[Records supplied Boundary: Start]

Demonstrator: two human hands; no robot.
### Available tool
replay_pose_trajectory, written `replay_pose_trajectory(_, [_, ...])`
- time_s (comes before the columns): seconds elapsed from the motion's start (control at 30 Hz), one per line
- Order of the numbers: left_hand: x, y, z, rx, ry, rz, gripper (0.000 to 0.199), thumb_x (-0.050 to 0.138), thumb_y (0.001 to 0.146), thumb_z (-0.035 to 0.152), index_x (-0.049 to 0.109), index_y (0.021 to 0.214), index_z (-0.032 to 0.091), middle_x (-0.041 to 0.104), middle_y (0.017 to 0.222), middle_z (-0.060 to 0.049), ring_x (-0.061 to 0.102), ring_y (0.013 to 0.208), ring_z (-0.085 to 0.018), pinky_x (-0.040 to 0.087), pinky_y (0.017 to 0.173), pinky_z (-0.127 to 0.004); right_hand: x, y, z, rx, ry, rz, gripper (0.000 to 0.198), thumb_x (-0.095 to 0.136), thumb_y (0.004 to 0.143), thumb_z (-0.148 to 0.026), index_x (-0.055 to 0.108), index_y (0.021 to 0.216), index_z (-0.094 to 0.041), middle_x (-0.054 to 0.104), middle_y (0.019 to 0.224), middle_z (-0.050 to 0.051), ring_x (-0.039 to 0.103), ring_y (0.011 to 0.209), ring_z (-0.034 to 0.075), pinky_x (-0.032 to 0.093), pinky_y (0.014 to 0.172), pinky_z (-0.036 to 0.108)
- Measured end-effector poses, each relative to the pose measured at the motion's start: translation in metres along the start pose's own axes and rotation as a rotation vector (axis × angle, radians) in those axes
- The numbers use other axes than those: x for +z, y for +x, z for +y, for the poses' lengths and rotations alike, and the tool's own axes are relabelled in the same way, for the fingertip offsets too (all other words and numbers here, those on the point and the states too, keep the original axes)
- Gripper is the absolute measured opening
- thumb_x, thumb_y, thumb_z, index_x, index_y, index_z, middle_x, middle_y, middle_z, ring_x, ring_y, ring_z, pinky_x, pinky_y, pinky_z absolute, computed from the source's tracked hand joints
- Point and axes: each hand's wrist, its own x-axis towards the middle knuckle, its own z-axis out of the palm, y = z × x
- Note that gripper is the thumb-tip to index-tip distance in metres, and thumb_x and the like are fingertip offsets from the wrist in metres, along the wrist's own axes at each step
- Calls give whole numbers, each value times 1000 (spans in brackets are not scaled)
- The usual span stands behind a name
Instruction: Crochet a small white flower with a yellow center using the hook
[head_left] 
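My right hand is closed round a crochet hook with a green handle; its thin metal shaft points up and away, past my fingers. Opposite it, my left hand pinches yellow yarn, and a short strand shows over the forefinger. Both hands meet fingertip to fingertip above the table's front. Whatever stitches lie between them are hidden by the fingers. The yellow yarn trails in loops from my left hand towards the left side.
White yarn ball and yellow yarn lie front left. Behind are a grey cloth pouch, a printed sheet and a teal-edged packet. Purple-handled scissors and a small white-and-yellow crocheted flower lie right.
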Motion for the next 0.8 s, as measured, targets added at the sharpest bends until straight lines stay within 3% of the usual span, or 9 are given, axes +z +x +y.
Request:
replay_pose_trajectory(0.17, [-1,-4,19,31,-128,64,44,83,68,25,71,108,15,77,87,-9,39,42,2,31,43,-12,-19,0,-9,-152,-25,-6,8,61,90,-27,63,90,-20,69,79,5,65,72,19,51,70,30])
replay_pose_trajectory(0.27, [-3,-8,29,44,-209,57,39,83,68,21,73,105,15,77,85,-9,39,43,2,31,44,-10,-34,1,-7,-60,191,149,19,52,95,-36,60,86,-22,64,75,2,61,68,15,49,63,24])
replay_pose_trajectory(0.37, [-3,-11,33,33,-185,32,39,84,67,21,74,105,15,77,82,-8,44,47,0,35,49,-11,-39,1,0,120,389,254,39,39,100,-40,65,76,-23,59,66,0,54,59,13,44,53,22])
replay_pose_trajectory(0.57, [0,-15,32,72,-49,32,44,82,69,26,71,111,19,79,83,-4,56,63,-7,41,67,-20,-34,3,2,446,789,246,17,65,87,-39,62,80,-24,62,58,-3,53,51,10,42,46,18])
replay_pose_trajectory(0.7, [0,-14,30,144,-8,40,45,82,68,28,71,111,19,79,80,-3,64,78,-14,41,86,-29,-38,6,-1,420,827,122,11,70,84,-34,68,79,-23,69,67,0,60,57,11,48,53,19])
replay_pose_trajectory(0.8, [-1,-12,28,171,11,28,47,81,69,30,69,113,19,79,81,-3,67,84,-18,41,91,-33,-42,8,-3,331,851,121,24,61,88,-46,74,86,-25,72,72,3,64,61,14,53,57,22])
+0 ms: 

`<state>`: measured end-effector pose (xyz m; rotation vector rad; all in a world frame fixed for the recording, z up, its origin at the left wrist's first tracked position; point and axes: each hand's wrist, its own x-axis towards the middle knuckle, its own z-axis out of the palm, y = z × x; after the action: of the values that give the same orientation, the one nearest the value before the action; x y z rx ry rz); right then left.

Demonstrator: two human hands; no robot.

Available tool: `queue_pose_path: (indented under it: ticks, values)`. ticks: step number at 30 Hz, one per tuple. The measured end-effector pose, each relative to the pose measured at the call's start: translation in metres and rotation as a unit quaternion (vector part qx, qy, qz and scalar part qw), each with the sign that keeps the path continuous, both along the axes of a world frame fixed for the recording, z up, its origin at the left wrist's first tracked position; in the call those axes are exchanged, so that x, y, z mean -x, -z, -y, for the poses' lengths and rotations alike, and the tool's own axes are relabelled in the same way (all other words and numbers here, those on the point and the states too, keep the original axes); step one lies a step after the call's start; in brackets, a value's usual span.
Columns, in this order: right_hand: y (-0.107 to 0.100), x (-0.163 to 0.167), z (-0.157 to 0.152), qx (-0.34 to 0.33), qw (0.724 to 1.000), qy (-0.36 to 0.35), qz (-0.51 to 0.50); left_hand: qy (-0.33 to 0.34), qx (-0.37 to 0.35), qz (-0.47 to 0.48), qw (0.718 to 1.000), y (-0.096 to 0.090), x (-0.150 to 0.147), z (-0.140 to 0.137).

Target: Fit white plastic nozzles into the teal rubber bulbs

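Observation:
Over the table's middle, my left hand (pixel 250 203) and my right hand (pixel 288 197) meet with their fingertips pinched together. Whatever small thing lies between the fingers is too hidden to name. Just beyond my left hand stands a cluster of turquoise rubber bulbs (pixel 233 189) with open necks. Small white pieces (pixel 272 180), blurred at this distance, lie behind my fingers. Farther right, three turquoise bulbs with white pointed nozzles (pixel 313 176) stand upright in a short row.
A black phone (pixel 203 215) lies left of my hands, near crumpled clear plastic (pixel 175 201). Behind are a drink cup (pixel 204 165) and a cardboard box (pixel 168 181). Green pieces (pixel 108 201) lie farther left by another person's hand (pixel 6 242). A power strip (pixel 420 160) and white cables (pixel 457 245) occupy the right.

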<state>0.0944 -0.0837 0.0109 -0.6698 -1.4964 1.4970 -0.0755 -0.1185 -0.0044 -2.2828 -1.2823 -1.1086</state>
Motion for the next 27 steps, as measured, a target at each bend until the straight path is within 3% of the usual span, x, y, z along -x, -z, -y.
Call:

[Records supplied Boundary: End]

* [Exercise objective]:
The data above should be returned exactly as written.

* [Response for this exercise]:
Demonstrator: two human hands; no robot.
### Available tool
replay_pose_trajectory, written `replay_pose_trajectory(_, [_, ...])`
- time_s (comes before the columns): seconds elapsed from the motion's start (control at 30 Hz), one per line
- Order of the numbers: left_hand: x, y, z, rx, ry, rz, gripper (0.000 to 0.199), thumb_x (-0.050 to 0.138), thumb_y (0.001 to 0.146), thumb_z (-0.035 to 0.152), index_x (-0.049 to 0.109), index_y (0.021 to 0.214), index_z (-0.032 to 0.091), middle_x (-0.041 to 0.104), middle_y (0.017 to 0.222), middle_z (-0.060 to 0.049), ring_x (-0.061 to 0.102), ring_y (0.013 to 0.208), ring_z (-0.085 to 0.018), pinky_x (-0.040 to 0.087), pinky_y (0.017 to 0.173), pinky_z (-0.127 to 0.004); right_hand: x, y, z, rx, ry, rz, gripper (0.000 to 0.198), thumb_x (-0.095 to 0.136), thumb_y (0.004 to 0.143), thumb_z (-0.148 to 0.026), index_x (-0.055 to 0.108), index_y (0.021 to 0.216), index_z (-0.094 to 0.041), middle_x (-0.054 to 0.104), middle_y (0.019 to 0.224), middle_z (-0.050 to 0.051), ring_x (-0.039 to 0.103), ring_y (0.011 to 0.209), ring_z (-0.034 to 0.075), pinky_x (-0.032 to 0.093), pinky_y (0.014 to 0.172), pinky_z (-0.036 to 0.108)
- Measured end-effector poses, each relative to the pose measured at the motion's start: translation in metres along the start pose's own axes and rotation as a rotation vector (axis × angle, radians) in those axes
- The numbers use other axes than those: x for +z, y for +x, z for +y, for the poses' lengths and rotations alike, and the tool's own axes are relabelled in the same way, for the fingertip offsets too (all other words and numbers here, those on the point and the states too, keep the original axes)
- Gripper is the absolute measured opening
- thumb_x, thumb_y, thumb_z, index_x, index_y, index_z, middle_x, middle_y, middle_z, ring_x, ring_y, ring_z, pinky_x, pinky_y, pinky_z absolute, computed from the source's tracked hand joints
- Point and axes: each hand's wrist, its own x-axis towards the middle knuckle, its own z-axis out of the palm, y = z × x
- Note that gripper is the thumb-tip to index-tip distance in metres, and thumb_x and the like are fingertip offsets from the wrist in metres, along the wrist's own axes at each step
- Calls give whole numbers, each value times 1000 (spans in brackets are not scaled)
- The usual span stands behind a name
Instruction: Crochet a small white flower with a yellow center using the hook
[head_left] 
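My right hand is closed round a crochet hook with a green handle; its thin metal shaft points up and away, past my fingers. Opposite it, my left hand pinches yellow yarn, and a short strand shows over the forefinger. Both hands meet fingertip to fingertip above the table's front. Whatever stitches lie between them are hidden by the fingers. The yellow yarn trails in loops from my left hand towards the left side.
White yarn ball and yellow yarn lie front left. Behind are a grey cloth pouch, a printed sheet and a teal-edged packet. Purple-handled scissors and a small white-and-yellow crocheted flower lie right.
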Motion for the next 0.8 s, as measured, targets added at the sharpest bends until straight lines stay within 3% of the usual span, or 9 are given, axes +z +x +y.
Request:
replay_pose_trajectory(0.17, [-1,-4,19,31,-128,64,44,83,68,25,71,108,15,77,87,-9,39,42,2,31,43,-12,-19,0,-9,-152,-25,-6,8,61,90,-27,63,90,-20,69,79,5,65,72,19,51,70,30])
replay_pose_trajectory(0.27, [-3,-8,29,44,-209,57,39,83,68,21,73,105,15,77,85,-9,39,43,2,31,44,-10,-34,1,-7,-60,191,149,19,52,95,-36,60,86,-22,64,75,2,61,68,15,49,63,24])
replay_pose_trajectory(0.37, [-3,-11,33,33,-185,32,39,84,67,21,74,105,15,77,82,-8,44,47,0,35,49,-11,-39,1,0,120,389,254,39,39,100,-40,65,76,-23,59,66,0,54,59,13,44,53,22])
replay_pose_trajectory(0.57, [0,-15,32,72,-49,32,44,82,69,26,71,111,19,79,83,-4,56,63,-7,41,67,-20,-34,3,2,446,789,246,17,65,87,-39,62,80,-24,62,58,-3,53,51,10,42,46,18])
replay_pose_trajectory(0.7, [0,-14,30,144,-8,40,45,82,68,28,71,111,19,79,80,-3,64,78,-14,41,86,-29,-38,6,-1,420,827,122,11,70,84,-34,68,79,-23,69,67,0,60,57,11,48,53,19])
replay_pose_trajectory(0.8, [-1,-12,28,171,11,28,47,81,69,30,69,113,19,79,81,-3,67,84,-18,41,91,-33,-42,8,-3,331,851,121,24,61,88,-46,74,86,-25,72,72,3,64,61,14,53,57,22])
+0 ms: 

`<state>`: measured end-effector pose (xyz m; rotation vector rad; all in a world frame fixed for the recording, z up, its origin at the left wrist's first tracked position; point and axes: each hand's wrist, its own x-axis towards the middle knuckle, its own z-axis out of the palm, y = z × x; after the action: of the values that give the same orientation, the one nearest the value before the action; x y z rx ry rz); right then left.

Demonstrator: two human hands; no robot.

Available tool: `queue_pose_path: (indented under it: ticks, values)`. ticks: step number at 30 Hz, one per tuple. The measured end-effector pose, each relative to the pose measured at the call's start: translation in metres and rotation as a unit quaternion (vector part qx, qy, qz and scalar part qw), each with the sign that keeps the path continuous, both along the axes of a world frame fixed for the recording, z up, its origin at the left wrist's first tracked position; in the call those axes are exchanged, so that x, y, z mean -x, -z, -y, for the poses' lengths and rotations alike, and the tool's own axes are relabelled in the same way (all other words and numbers here, those on the point and the states too, keep the original axes); step one lies a step after the call's start; in brackets, a value's usual span.
Columns, in this order: right_hand: y (-0.107 to 0.100), x (-0.163 to 0.167), z (-0.157 to 0.152), qx (-0.34 to 0.33), qw (0.724 to 1.000), qy (-0.36 to 0.35), qz (-0.51 to 0.50); left_hand: qy (-0.33 to 0.34), qx (-0.37 to 0.35), qz (-0.47 to 0.48), qw (0.718 to 1.000), y (-0.096 to 0.090), x (-0.150 to 0.147), z (-0.140 to 0.137).

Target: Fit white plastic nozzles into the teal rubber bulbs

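Observation:
Over the table's middle, my left hand (pixel 250 203) and my right hand (pixel 288 197) meet with their fingertips pinched together. Whatever small thing lies between the fingers is too hidden to name. Just beyond my left hand stands a cluster of turquoise rubber bulbs (pixel 233 189) with open necks. Small white pieces (pixel 272 180), blurred at this distance, lie behind my fingers. Farther right, three turquoise bulbs with white pointed nozzles (pixel 313 176) stand upright in a short row.
A black phone (pixel 203 215) lies left of my hands, near crumpled clear plastic (pixel 175 201). Behind are a drink cup (pixel 204 165) and a cardboard box (pixel 168 181). Green pieces (pixel 108 201) lie farther left by another person's hand (pixel 6 242). A power strip (pixel 420 160) and white cables (pixel 457 245) occupy the right.
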
<state>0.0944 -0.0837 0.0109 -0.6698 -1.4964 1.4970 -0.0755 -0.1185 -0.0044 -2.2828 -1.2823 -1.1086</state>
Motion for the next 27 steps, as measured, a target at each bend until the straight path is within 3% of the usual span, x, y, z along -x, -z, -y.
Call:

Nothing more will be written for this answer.